(Minghui.org) Artikel terbaru Guru, “Tersadar Kaget,” dipublikasikan di situs web Minghui pada tanggal 6 Juni 2024. Saya membacanya tiga kali. Pertama kali saya membacanya, saya pikir artikel itu ditujukan kepada praktisi Falun Dafa di luar Tiongkok dan tidak berlaku bagi praktisi di Tiongkok. Kedua kalinya saya membacanya, saya merasa pandangan awal saya tidak benar. Ketika saya membacanya lagi, saya menyadari bahwa artikel itu ditulis untuk praktisi di seluruh dunia.

Saya terkejut dengan kata-kata Guru. Saya telah berlatih Falun Dafa selama 27 tahun dan saya dianggap sebagai praktisi veteran. Namun, sekarang saya menyadari betapa sedikitnya rasa belas kasih yang telah saya kembangkan selama bertahun-tahun.

Saya bersikap baik kepada non-praktisi yang memiliki hubungan baik dengan saya atau orang asing, untuk menyelamatkan mereka. Namun, saya sama sekali tidak memiliki belas kasih kepada orang yang tidak saya sukai atau yang saya rasa telah menyakiti keluarga saya.

Enam tahun yang lalu, pernikahan putra saya berantakan, dan saya percaya bahwa itu semua karena ibu mertuanya, yang ingin putrinya menikah dengan pria kaya dengan cara apa pun—bahkan jika itu berarti putri dan anaknya meninggalkan putra saya dan tidak menerima tunjangan anak darinya. Ketika kami menolak untuk setuju, dia bertengkar dengan kami dan bahkan dia pergi ke kantor polisi untuk melaporkan bahwa saya berlatih Falun Dafa, memiliki buku dan materi Falun Dafa di rumah, dan bahwa saya mengajari cucu saya melakukan latihan Falun Dafa. Keluarga saya dan saya membenci dan mendendam padanya karena melakukan hal ini.
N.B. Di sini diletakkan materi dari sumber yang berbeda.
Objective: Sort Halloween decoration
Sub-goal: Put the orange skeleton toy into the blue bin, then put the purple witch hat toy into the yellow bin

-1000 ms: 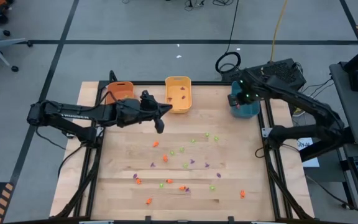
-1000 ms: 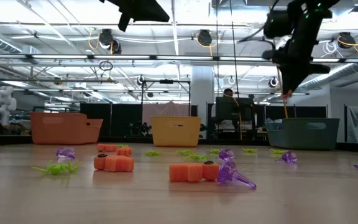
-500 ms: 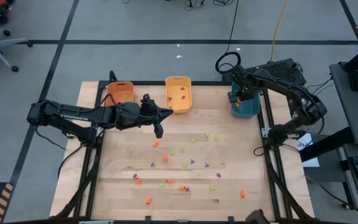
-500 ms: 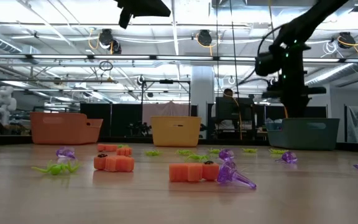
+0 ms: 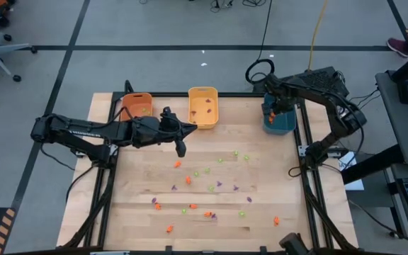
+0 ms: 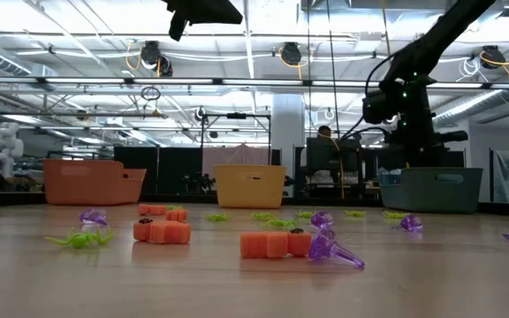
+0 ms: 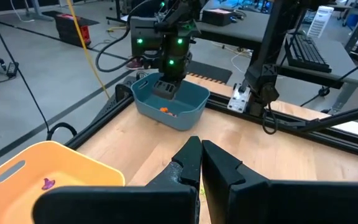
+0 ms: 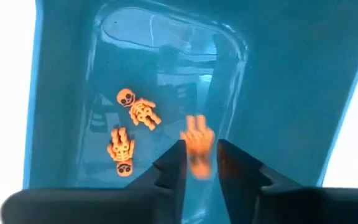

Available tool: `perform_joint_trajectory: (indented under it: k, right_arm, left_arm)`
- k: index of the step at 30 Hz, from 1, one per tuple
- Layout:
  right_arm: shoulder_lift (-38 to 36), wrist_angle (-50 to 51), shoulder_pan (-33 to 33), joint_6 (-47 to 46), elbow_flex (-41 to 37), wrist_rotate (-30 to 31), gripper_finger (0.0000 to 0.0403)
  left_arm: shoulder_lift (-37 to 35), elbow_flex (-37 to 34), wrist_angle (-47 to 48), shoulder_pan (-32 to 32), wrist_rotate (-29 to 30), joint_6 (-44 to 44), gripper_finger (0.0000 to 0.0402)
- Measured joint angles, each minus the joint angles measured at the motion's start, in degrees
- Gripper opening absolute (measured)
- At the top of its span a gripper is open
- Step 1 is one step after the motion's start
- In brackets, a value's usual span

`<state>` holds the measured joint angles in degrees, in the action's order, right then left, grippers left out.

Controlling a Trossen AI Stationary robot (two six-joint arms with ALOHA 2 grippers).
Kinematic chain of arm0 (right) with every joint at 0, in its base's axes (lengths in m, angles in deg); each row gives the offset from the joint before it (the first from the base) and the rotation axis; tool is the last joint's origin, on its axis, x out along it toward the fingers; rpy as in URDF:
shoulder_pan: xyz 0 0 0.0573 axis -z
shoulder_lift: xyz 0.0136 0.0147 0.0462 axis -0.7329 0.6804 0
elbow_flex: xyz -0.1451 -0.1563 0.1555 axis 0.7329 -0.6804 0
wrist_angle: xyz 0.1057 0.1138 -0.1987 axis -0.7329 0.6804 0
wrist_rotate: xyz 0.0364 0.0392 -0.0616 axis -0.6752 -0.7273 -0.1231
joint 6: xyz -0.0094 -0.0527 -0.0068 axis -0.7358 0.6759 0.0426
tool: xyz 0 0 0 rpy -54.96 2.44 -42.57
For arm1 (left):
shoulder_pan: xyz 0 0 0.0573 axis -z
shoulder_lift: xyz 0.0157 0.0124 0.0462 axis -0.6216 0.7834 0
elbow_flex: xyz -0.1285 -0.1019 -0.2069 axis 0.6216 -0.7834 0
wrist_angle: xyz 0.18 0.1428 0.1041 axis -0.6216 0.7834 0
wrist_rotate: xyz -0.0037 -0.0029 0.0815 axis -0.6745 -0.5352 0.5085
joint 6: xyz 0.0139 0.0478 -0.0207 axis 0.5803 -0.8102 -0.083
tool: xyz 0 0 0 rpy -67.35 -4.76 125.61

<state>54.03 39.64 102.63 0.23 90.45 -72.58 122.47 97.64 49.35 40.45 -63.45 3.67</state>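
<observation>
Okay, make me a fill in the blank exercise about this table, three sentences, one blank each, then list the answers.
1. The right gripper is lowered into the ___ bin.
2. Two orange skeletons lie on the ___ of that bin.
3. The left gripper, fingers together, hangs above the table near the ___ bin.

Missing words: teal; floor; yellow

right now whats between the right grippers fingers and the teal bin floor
An orange trinket sits between the right gripper fingers, just above the teal bin floor; right wrist view shows it.
</observation>
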Motion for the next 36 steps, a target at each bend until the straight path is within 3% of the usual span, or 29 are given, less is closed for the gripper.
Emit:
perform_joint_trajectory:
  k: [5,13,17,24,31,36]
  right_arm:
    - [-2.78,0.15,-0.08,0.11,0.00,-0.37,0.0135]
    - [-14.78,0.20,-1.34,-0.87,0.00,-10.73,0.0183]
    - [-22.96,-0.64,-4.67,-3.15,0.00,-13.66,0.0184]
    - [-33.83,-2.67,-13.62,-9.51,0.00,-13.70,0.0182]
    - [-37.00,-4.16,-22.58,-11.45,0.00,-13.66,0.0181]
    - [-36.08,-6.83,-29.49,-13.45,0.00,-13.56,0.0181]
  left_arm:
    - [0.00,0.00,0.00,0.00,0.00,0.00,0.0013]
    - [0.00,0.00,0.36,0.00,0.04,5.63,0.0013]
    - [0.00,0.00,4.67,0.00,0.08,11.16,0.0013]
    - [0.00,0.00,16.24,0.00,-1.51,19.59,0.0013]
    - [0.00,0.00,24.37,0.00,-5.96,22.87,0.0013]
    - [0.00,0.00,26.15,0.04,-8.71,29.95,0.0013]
Setahun berlalu, dan cucu saya berkata bahwa dia merindukan kami dan ingin bertemu kami. Karena tidak dapat menentang keinginan anak itu, dia membawa anak laki-laki itu untuk berkunjung. Kami membelikannya pakaian dan mainan dan menyiapkan pesta. Kami juga memberinya 2.000 yuan.

Setahun kemudian, pada hari kedua Tahun Baru Imlek, dia membawa cucu kami untuk berkunjung sehingga dia bisa memberi kami ucapan selamat Tahun Baru. Kami kembali memperlakukan mereka dengan sangat ramah, terutama demi anak laki-laki itu. Kami juga mengundang mereka untuk menginap dan memberikan cucu kami 2.000 yuan sebagai hadiah Tahun Baru, yang merupakan adat di Tiongkok. Namun, dia merasa jumlah itu terlalu sedikit dan dia tidak senang.

Kami mulai percaya bahwa satu-satunya alasan dia membawa cucu kami mengunjungi kami adalah untuk mendapatkan uang dari kami, jadi kami menjauhinya.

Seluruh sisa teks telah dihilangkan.